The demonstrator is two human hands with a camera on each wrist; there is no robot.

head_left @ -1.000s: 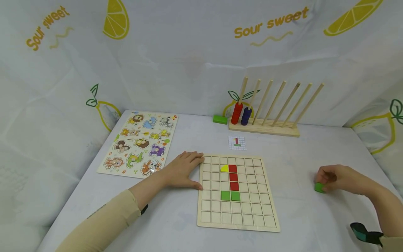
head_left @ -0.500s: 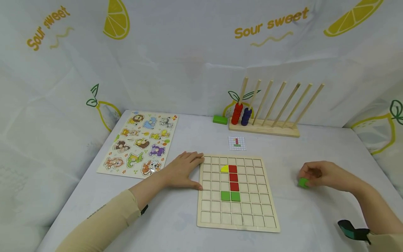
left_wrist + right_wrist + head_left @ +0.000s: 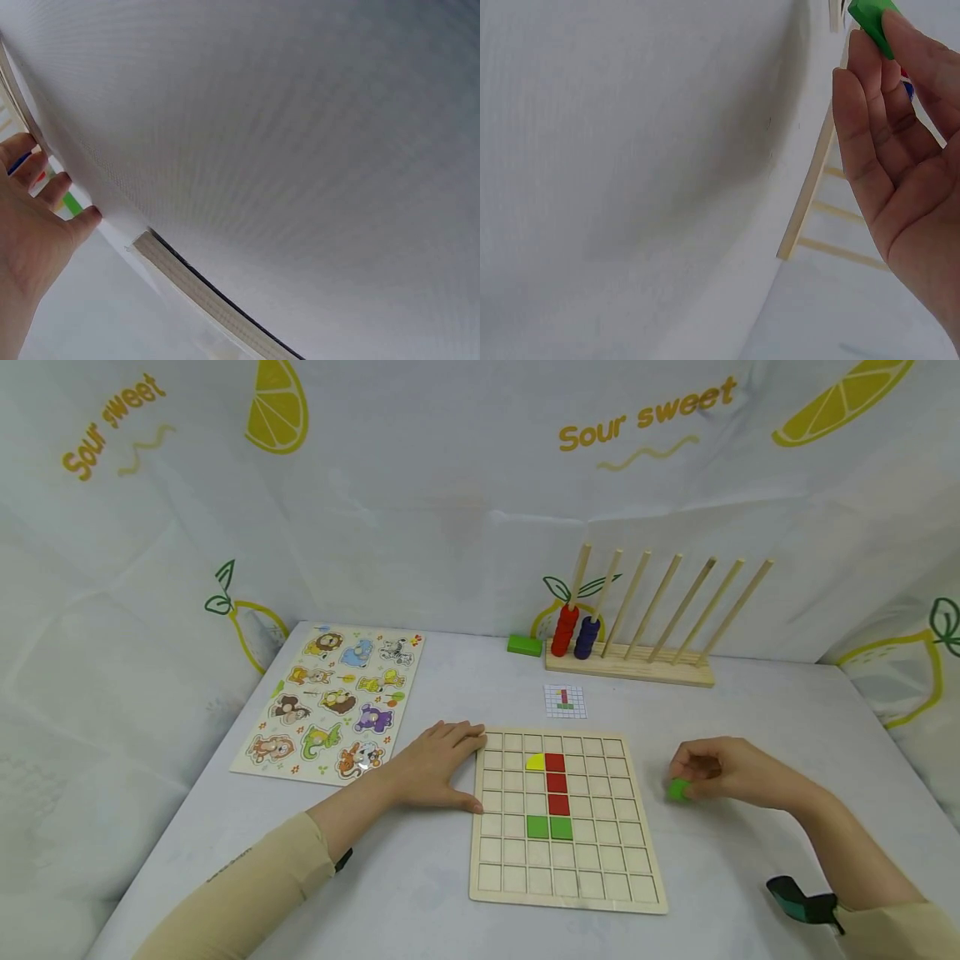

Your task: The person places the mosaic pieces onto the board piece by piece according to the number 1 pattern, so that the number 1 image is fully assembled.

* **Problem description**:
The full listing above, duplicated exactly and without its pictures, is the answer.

* **Response to the exercise**:
The demonstrator is two human hands with a camera on each wrist; there is no robot.

head_left @ -1.000s: 
head_left @ -0.500s: 
left_wrist + right_wrist + head_left @ +0.000s: 

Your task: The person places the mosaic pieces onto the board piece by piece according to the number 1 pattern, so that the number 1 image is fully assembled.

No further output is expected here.